Newer and faster CPU's appeared. Despite their improved performance there where still many things they couldn't do as well, multimedia and multitasking on early PC's was poor (to some extent due to software as well to be fair), UI's where slow and unresponsive and power use was very high. For many years there where things that huge, expensive, power hungry PC's couldn't do as well as the old computers they gradually replaced.

Yet the flexibility of added CPU power created the ability to handle new problems. The modular approach with discrete sound cards and graphics cards complemented the CPU with the needed capabilities to handle graphics, sound and IO. The new computers had motherboards allowing the expansion of RAM to previously unheard amounts.

Some of the most fundamental co-processors became targets for integration in the growing CPU's (eg: Floating point operations), many CPU's of today contain all kinds of multimedia extensions and graphics capabilities.

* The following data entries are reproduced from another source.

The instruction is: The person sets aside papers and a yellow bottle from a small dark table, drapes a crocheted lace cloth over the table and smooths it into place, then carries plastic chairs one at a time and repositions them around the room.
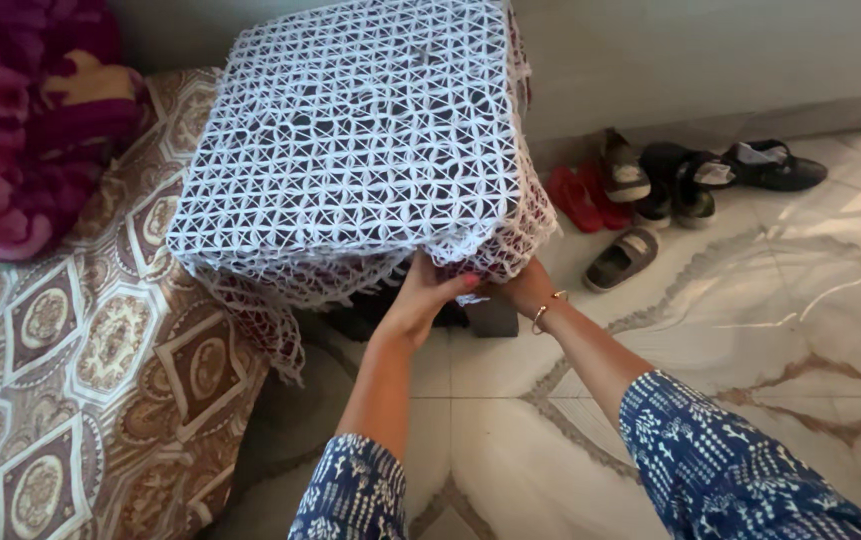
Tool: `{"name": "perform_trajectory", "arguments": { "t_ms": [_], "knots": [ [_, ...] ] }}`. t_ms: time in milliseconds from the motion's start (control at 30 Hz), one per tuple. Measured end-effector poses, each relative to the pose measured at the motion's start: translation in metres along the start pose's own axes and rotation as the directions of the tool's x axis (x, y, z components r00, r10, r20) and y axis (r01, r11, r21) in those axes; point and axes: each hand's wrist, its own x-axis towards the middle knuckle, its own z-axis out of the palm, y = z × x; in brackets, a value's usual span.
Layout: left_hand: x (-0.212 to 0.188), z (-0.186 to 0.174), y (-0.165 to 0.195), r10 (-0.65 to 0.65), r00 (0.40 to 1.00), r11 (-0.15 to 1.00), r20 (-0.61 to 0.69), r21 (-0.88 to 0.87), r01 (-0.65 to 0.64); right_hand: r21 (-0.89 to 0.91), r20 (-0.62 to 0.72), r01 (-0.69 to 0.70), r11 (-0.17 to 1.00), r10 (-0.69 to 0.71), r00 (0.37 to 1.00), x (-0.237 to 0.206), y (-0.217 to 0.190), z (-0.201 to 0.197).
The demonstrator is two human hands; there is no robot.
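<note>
White crochet cover (350, 140) at 12 o'clock: left hand (425, 295) and right hand (525, 290) grip closed on its hem, fingertips likely tucked under.

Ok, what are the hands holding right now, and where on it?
Both hands, the left hand and right hand, grip the white crochet cover at its lower hanging edge, near the front corner.
</note>
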Motion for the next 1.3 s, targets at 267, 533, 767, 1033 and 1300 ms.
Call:
{"name": "perform_trajectory", "arguments": {
  "t_ms": [267,533,767,1033,1300],
  "knots": [
    [-0.047,-0.121,-0.076,-0.249,0.652,0.963,-0.716,-0.252,0.092,-0.091,-0.022,-0.178,0.980,0.177,0.984,0.008,0.033,0.003],
    [-0.047,-0.173,-0.009,0.128,0.555,0.989,-0.822,0.066,-0.130,-0.030,0.133,-0.270,0.963,0.271,0.953,0.010,0.024,-0.008],
    [-0.042,-0.169,-0.001,0.057,0.610,0.992,-0.791,-0.022,-0.121,-0.034,0.191,-0.296,0.955,0.297,0.936,0.013,0.007,-0.021],
    [-0.031,-0.159,-0.012,0.054,0.624,0.990,-0.779,-0.038,-0.133,-0.146,0.187,-0.102,0.984,0.128,0.974,0.020,0.023,-0.028],
    [-0.023,-0.148,-0.010,0.066,0.652,0.988,-0.755,-0.042,-0.148,0.049,0.155,-0.385,0.922,0.374,0.914,0.014,0.024,-0.027]
  ]
}}
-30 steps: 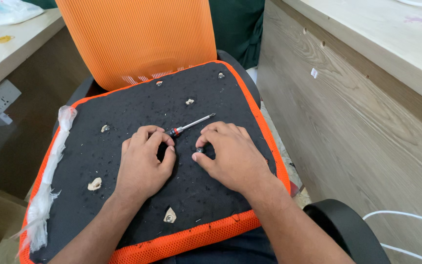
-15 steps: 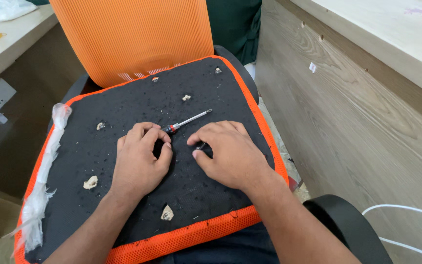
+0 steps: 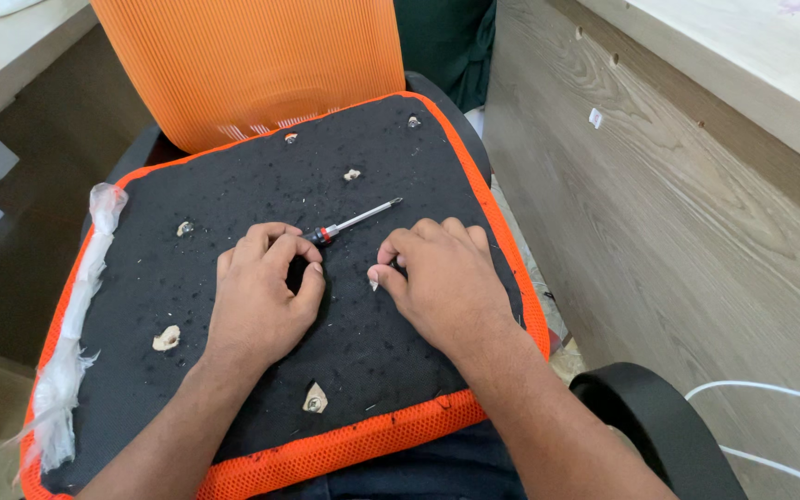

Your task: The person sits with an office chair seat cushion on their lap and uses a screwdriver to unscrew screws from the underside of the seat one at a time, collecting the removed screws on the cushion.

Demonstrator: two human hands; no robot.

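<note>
A black seat pad point(image 3: 233, 194) with an orange mesh rim lies flat on an orange chair. My left hand point(image 3: 261, 292) rests on its middle, fingers curled around the dark handle of a small screwdriver point(image 3: 354, 220). The screwdriver's silver shaft points up and right along the pad. My right hand point(image 3: 446, 282) lies palm down just right of it, fingers bent, thumb tip pressed against the index finger on the pad. Nothing shows between those fingers. Several pale mounting spots dot the pad, such as one near the front point(image 3: 315, 399) and one at the left point(image 3: 167, 338).
The orange mesh backrest point(image 3: 252, 65) stands behind the pad. A wooden desk panel point(image 3: 678, 213) runs close along the right. A black armrest point(image 3: 650, 426) and a white cable point(image 3: 770, 389) are at lower right. Torn white plastic wrap point(image 3: 71, 352) hangs off the pad's left edge.
Both hands stay almost in place on the pad. My right thumb has closed in toward the index finger, covering a dark spot that showed between them before.
</note>
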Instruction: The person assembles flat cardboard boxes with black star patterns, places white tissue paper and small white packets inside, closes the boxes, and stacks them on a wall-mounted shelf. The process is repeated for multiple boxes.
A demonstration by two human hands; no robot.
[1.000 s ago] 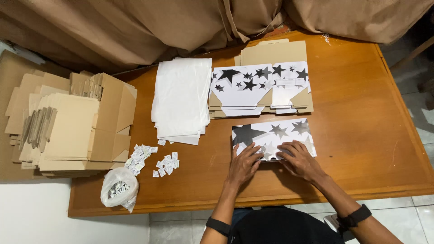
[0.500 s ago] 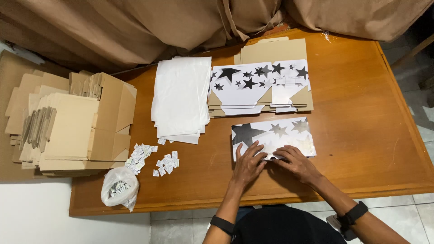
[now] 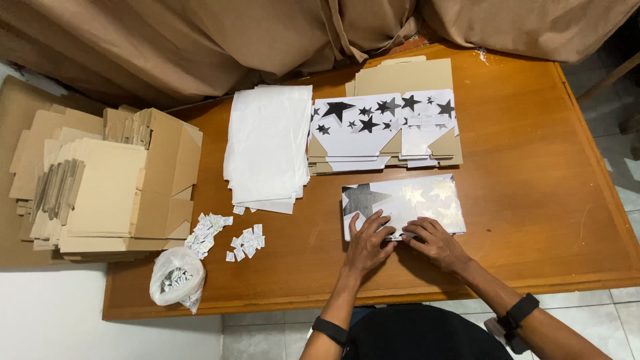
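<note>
Both hands lie flat, palms down, on the near edge of a star-printed sheet (image 3: 407, 200) at the table's (image 3: 533, 167) front centre. Left hand (image 3: 368, 241) fingers spread on the lower left part; right hand (image 3: 435, 241) just beside it, fingers pointing left. Neither hand grasps; both press open. Behind: stack of printed flats (image 3: 383, 130), white paper pile (image 3: 267, 147). Left: cardboard stack (image 3: 100, 187), paper scraps (image 3: 227, 237), small bag (image 3: 177, 279).

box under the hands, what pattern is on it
White box with black and shiny silver stars, seen in the head view.
</note>
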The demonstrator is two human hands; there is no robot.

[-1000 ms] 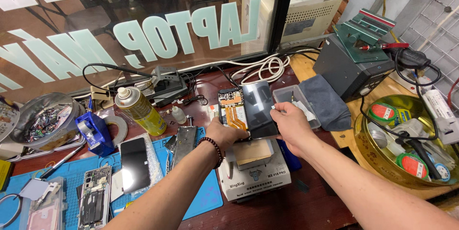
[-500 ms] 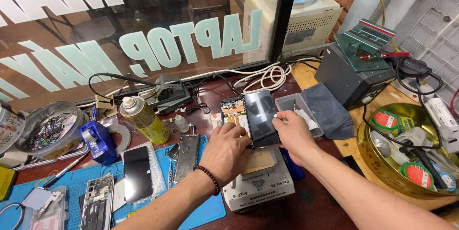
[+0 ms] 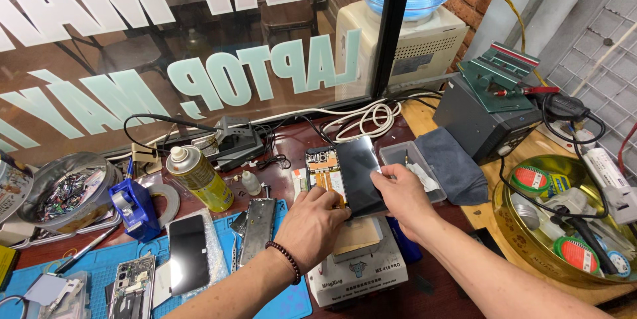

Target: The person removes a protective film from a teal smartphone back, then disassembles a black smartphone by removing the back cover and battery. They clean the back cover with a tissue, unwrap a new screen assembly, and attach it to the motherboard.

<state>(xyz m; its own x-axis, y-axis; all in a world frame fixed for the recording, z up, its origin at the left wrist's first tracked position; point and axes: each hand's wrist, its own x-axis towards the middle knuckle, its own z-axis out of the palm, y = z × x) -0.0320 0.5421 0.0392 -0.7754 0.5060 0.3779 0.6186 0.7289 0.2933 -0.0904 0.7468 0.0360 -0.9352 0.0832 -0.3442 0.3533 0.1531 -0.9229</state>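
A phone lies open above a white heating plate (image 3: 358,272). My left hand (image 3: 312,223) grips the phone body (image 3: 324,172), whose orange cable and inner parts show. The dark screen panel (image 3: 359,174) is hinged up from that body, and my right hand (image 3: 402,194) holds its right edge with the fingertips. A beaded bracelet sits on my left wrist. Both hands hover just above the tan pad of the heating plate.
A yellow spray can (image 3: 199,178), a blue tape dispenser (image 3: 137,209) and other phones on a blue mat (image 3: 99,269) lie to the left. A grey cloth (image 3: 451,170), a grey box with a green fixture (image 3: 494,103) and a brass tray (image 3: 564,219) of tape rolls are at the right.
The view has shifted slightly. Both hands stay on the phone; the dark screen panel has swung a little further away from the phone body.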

The pace of innovation was incredible and the old school of highly integrated chipsets died away, it just wasn't flexible enough and couldn't keep up with the innovation pace.

What is different now?

The biggest difference is maturity in the computing industry, not much has really changed the last few years.

Back in the days the introduction of a file format like JPEG was a huge challenge to older computers but today new radically different codecs are few and far between. It will be much easier for Apple to keep up with supporting these changes with tweaks to their CPU's and which codecs they accelerate via specialized processor features and most of what can be handled by an Intel/AMD CPU can be handled in the M1 anyway as they are fairly similar in computing power.

When it comes to RAM, then it doubled every year, what was great when you bought it was a critical problem two years later, modularity and expansion was a key benefit. Virtual memory existed but swapping memory to rotating disks was a very poor workaround to having more RAM. The consumer PC's of the last decade has all been working pretty well with 8-16GB RAM, few applications run orders of magnitudes fast from having more. Swapping to SSD's is still slower than RAM but the slowdown compared to spinning drives is much less noticeable, if this happens a few times a day it's not a big deal.

Computing has shifted from being a desk only activity to becoming something that is assumed to be portable. As the emphasis on portability has increased PC's have become less and less modular themselves. Few laptops today offer a generic internal connector for a high speed co-processing unit, the only I can think of is sockets for RAM and M2 slots which are typically occupied. The risk is much lower that a huge shift will be introduced by an amazing M2 card that everybody will buy to radically increase the capabilities of their devices, in the bad old days, upgrading add-on cards was common (eg sound, graphics, hard drive controllers etc).

It boils down to, when did you last hear of a new type of application that required a computer upgrade? For most consumers they can hardly remember this happening, pace of innovation is still fast but doesn't require you to change your device. This is a huge benefit for optimizing for efficiency and integration.

Opportunities and challenges

Multitasking is something we all take for granted compared to 30 years ago there is very little benefit of specialized processors for this today. Most computers even on the low end has multiple CPU cores and software is good enough to make up for lack of parallel processing. The opportunity for integration is less, but so is the risk. Possibly some new AI processing devices will change that soon but any non modular PC design will be at an equal playing field anyway, and this isn't where Apple's M1 is competing.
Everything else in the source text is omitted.